ACTION ITEM: Output the line containing "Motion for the" and all subsequent lines of the listing below, copied exactly, with no other lines.

SUPPLIED DATA:
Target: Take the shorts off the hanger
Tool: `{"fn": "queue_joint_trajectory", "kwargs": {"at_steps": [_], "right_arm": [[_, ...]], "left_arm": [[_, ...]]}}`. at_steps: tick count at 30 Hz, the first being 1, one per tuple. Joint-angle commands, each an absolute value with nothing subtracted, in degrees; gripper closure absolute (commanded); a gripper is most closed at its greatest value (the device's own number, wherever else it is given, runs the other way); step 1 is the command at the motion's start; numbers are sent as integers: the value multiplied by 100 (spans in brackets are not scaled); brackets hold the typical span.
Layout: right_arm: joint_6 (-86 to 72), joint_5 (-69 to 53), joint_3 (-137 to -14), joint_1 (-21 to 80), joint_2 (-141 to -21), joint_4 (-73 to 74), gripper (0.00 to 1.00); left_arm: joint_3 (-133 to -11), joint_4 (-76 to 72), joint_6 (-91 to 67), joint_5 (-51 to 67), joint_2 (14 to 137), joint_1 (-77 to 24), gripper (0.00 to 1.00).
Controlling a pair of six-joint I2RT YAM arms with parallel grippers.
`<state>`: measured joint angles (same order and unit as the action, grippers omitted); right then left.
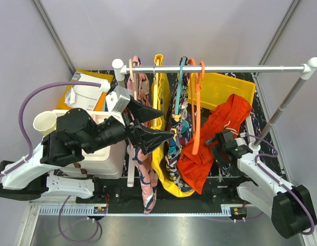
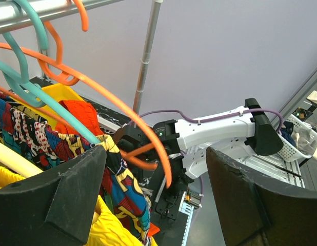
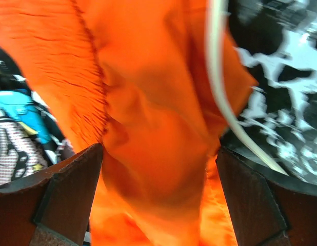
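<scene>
While the shorts [image 1: 233, 110] are straddled by the released right claw [image 3: 158, 154], their length is laid leftward toward the hanger [image 1: 197, 115].

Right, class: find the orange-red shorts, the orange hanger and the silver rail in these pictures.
the shorts [image 1: 202, 165]: top external view, on the lower hanging fold.
the hanger [image 1: 197, 110]: top external view, on its long arm.
the rail [image 1: 240, 68]: top external view, on the bar right of the hooks.

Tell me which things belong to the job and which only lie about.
Job: the shorts, the orange hanger, the right gripper.
Lying about: the yellow garment, the patterned garments, the teal hanger, the wooden hanger, the yellow bin, the paper cup.
</scene>
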<state>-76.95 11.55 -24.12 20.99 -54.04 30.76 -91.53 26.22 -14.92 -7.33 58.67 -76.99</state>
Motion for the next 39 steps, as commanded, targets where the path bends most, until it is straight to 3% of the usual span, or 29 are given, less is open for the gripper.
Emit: {"fn": "queue_joint_trajectory", "kwargs": {"at_steps": [1, 5, 8, 9, 10, 12, 13, 18, 27, 34, 39], "right_arm": [[-7629, 1556, -2312, 2118, -5808, 2313, 0], [-7244, 1450, -2233, 2118, -6178, 1575, 7], [-6918, 1503, -2232, 2109, -6328, 1064, 19], [-6821, 1520, -2241, 2118, -6337, 933, 26], [-6725, 1521, -2241, 2118, -6250, 845, 39], [-6583, 1547, -2215, 2118, -6092, 669, 52], [-6540, 1538, -2189, 2118, -5873, 590, 64], [-6250, 1635, -2162, 2118, -5143, 562, 99], [-5011, 1318, -3251, 2118, -4553, 782, 100], [-3676, 1520, -4752, 2118, -5071, 563, 100], [-2753, 1783, -5141, 2118, -5457, -499, 100]], "left_arm": [[-9264, 2575, -1494, -729, 5862, -7717, 18], [-9220, 2610, -1494, -817, 5836, -7726, 18], [-9185, 2619, -1538, -888, 5775, -7726, 18], [-9176, 2619, -1547, -896, 5766, -7726, 18], [-9184, 2645, -1547, -931, 5731, -7726, 17], [-9176, 2724, -1547, -984, 5661, -7726, 17], [-9176, 2742, -1556, -1054, 5634, -7726, 17], [-9193, 2865, -1494, -1213, 5494, -7725, 17], [-9167, 3058, -1257, -1862, 5344, -7726, 16], [-9422, 3453, -897, -2663, 5528, -7726, 15], [-9571, 3524, -695, -2865, 5485, -7726, 14]]}}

SOLVED EXERCISE:
Motion for the next 39 steps, as commanded, targets where the path bends most, until it is straight to 3% of the usual span, or 29 are given, less is open for the gripper.
Emit: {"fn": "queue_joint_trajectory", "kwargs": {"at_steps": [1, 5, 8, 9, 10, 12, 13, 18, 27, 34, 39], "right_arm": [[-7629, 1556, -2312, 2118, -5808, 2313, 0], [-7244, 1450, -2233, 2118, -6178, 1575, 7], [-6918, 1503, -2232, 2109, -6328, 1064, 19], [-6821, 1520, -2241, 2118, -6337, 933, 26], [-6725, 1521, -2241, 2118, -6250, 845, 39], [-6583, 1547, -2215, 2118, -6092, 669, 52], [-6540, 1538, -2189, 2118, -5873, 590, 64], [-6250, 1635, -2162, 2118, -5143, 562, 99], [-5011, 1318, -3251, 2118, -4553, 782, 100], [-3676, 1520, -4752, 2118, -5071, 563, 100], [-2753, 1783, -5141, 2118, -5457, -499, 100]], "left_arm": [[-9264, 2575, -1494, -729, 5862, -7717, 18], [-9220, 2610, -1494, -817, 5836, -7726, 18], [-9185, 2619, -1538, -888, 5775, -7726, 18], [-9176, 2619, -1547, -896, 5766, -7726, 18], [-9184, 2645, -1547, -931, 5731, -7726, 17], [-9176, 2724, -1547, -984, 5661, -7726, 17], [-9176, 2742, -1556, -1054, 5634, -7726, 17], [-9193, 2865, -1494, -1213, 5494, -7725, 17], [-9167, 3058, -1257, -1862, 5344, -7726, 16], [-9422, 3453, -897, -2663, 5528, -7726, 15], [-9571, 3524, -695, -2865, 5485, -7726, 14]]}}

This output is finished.